Bashar was the major contributor in the middle-order, quickly becoming known as Mr Fifty after making a string of half-centuries in Test cricket. In all he finished with 24, together with three centuries, the first of which came in 2001 when Bangladesh were facing a massive first-innings score by Zimbabwe. The 108 was a largely forgotten innings, but it easily showed how Bashar was the best batsman of a faltering generation of talented cricketers. His next Test ton came in 2003, against Pakistan in Karachi, and kept Bangladesh in the game, while the last century came in a well-earned draw against West Indies in Gros Islet. However, despite his attacking style he underperformed in ODIs, averaging less than 22 despite playing 111 matches.
He made an inauspicious captaincy debut with a pair in Harare in 2004 but in partnership with Dav Whatmore, he brought discipline into the Bangladesh setup, balancing extremely young players with experienced campaigners like Khaled Mashud, Khaled Mahmud and Mohammad Rafique. His greatest game as captain was the five-wicket win over Australia in an ODI in Cardiff in 2005, considered one of the greatest sporting upsets.

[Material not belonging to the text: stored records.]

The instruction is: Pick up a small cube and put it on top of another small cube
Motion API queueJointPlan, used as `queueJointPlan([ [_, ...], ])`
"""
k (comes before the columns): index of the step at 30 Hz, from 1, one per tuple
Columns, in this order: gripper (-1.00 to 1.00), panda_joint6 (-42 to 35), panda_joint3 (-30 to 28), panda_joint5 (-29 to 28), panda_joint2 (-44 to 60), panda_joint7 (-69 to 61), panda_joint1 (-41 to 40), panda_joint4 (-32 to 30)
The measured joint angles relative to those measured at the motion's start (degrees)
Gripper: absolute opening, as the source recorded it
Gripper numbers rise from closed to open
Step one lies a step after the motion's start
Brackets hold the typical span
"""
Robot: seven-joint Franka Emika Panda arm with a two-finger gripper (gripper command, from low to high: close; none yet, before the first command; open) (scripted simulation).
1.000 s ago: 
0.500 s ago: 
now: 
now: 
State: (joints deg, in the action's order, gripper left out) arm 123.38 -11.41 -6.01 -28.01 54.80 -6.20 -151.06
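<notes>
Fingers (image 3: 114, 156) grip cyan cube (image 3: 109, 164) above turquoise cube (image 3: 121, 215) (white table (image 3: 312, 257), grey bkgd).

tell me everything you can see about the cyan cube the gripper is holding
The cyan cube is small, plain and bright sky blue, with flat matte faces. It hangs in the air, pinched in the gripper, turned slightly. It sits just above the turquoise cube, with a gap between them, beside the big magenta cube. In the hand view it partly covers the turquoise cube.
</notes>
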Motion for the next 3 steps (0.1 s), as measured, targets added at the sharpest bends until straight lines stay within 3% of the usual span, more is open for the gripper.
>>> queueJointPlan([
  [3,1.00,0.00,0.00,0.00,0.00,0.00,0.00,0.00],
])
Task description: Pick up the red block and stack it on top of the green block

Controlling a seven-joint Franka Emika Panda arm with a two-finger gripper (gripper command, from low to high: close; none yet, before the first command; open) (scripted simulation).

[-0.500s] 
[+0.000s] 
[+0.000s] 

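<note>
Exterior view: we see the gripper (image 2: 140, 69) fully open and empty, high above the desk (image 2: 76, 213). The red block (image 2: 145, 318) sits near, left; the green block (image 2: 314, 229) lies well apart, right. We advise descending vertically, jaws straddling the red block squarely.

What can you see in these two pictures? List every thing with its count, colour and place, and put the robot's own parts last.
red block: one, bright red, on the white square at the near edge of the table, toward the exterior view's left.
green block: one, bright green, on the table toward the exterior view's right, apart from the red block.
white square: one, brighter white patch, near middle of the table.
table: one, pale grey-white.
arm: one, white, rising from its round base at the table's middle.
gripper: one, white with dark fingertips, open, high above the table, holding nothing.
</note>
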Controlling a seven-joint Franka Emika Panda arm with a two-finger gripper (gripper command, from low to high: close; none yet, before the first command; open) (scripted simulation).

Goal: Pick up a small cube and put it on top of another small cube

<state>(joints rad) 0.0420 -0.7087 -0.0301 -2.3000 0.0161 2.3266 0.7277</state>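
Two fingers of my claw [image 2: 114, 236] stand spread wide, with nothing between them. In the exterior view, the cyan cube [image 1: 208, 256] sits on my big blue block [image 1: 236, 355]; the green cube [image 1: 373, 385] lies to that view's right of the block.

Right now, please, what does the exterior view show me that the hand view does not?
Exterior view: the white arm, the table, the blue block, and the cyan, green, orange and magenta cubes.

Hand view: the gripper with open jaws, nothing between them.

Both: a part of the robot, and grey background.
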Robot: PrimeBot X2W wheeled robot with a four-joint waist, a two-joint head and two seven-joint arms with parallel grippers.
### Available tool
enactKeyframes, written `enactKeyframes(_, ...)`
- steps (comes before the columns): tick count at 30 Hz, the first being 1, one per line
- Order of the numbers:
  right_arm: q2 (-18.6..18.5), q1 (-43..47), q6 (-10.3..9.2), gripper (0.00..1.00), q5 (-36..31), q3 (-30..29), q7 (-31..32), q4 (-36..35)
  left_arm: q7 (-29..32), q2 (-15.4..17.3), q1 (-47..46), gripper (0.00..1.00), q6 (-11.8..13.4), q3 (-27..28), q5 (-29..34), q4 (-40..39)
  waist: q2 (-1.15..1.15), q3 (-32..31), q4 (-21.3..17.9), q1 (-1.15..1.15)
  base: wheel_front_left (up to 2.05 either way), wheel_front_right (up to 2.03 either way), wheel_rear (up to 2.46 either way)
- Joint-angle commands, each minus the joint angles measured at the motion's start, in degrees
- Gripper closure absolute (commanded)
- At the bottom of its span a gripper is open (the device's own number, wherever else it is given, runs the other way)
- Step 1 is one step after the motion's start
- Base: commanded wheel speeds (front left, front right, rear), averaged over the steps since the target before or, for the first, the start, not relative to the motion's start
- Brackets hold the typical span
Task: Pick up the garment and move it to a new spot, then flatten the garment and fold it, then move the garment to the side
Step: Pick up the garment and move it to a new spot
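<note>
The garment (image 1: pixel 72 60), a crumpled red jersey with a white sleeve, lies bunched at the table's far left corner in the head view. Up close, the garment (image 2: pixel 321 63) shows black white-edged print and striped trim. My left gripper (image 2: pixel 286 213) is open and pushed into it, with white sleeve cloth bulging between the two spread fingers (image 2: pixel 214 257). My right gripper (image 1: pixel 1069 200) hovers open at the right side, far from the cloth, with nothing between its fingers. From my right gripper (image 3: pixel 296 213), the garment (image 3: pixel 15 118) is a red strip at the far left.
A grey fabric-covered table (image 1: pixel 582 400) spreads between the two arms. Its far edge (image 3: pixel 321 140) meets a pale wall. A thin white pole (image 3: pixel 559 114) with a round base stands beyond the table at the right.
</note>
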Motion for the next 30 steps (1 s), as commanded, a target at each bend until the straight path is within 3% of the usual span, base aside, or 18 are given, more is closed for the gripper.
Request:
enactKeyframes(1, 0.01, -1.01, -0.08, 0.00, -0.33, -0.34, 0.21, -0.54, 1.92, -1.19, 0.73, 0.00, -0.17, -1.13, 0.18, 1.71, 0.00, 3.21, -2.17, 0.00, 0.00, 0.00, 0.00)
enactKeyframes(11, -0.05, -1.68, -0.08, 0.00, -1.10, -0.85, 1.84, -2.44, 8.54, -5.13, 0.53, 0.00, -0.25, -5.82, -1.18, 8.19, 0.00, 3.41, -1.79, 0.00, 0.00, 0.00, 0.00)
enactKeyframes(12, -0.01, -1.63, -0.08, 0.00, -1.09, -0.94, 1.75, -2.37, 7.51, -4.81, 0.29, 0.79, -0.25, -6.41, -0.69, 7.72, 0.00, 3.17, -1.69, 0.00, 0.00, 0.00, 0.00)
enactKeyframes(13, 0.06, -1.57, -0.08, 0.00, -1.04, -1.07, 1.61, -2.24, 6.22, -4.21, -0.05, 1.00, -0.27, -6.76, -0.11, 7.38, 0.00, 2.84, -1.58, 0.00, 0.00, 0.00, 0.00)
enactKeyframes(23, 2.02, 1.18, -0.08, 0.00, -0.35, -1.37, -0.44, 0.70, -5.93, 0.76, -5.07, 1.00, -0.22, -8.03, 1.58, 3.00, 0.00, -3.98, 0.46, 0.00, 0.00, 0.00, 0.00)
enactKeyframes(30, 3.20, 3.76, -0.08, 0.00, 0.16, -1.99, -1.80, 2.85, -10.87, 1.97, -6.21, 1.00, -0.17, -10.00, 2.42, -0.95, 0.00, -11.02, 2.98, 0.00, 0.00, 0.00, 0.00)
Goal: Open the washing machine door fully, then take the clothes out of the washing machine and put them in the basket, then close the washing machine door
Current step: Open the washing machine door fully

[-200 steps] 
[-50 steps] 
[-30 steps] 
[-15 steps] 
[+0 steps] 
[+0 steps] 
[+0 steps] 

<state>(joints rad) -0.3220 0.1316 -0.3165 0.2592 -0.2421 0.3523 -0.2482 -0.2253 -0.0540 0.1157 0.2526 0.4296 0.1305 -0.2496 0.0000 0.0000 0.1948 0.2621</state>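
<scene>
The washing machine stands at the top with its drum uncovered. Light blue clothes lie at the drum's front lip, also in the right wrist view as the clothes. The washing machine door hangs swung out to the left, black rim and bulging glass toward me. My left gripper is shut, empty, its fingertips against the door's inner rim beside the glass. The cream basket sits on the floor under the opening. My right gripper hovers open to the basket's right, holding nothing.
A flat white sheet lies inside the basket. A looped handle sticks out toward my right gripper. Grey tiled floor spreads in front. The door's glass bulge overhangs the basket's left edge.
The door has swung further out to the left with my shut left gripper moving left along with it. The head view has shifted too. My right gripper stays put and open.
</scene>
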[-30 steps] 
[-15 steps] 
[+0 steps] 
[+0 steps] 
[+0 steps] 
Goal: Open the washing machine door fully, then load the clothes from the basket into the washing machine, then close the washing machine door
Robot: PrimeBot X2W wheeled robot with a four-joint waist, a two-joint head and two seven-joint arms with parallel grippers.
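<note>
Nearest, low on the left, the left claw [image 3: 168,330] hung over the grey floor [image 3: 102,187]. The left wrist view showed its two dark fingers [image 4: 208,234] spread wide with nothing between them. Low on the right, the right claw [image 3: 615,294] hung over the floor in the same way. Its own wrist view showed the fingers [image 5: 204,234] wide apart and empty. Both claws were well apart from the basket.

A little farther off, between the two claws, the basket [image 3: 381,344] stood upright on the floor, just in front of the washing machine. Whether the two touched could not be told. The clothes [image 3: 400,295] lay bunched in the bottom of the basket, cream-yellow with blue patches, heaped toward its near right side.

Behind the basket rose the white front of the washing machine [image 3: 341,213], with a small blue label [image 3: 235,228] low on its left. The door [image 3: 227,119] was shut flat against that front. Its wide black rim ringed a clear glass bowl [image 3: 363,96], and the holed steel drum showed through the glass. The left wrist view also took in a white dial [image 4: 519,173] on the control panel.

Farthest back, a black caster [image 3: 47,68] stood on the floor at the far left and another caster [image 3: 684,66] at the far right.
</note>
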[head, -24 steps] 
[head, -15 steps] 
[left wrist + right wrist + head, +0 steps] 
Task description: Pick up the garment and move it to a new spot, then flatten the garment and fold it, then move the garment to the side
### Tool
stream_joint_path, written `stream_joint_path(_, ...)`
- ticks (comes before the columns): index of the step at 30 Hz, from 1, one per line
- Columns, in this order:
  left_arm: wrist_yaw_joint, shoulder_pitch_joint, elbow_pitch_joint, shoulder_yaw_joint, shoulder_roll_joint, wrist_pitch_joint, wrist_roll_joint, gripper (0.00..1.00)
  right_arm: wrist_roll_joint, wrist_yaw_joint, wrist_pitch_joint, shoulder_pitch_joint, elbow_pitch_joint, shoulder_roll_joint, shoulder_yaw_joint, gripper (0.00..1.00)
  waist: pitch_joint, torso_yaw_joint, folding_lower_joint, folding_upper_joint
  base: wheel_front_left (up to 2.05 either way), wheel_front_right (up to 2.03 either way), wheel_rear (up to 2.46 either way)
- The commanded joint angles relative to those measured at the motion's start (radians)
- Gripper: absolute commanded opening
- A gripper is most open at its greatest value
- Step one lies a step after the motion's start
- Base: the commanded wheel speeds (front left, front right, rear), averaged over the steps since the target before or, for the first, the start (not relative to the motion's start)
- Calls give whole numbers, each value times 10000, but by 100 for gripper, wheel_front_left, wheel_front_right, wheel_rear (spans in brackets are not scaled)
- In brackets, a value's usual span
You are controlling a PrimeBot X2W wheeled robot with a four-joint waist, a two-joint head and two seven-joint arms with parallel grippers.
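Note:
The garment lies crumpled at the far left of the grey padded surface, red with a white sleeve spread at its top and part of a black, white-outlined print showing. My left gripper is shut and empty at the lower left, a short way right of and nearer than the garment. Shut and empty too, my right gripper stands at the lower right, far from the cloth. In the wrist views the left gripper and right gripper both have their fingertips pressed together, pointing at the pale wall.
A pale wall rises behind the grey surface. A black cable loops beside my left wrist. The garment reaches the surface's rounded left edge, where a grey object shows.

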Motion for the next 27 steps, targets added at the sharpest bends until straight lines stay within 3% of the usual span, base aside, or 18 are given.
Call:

He was also in charge when Bangladesh won their first Test (and series) - in Chittagong against Zimbabwe in 2004. He led Bangladesh during the 2007 World Cup, the country's most successful campaign in which they beat India and South Africa.
As the big runs dried up and the clamour for the removal of a non-contributing captain grew in the media, Bashar was replaced by Mohammad Ashraful in 2007.
He later joined the rebel Indian Cricket League, shaking Bangladesh cricket to its core in 2008, but he was rehabilitated; in 2011, he was appointed as one of three national selectors.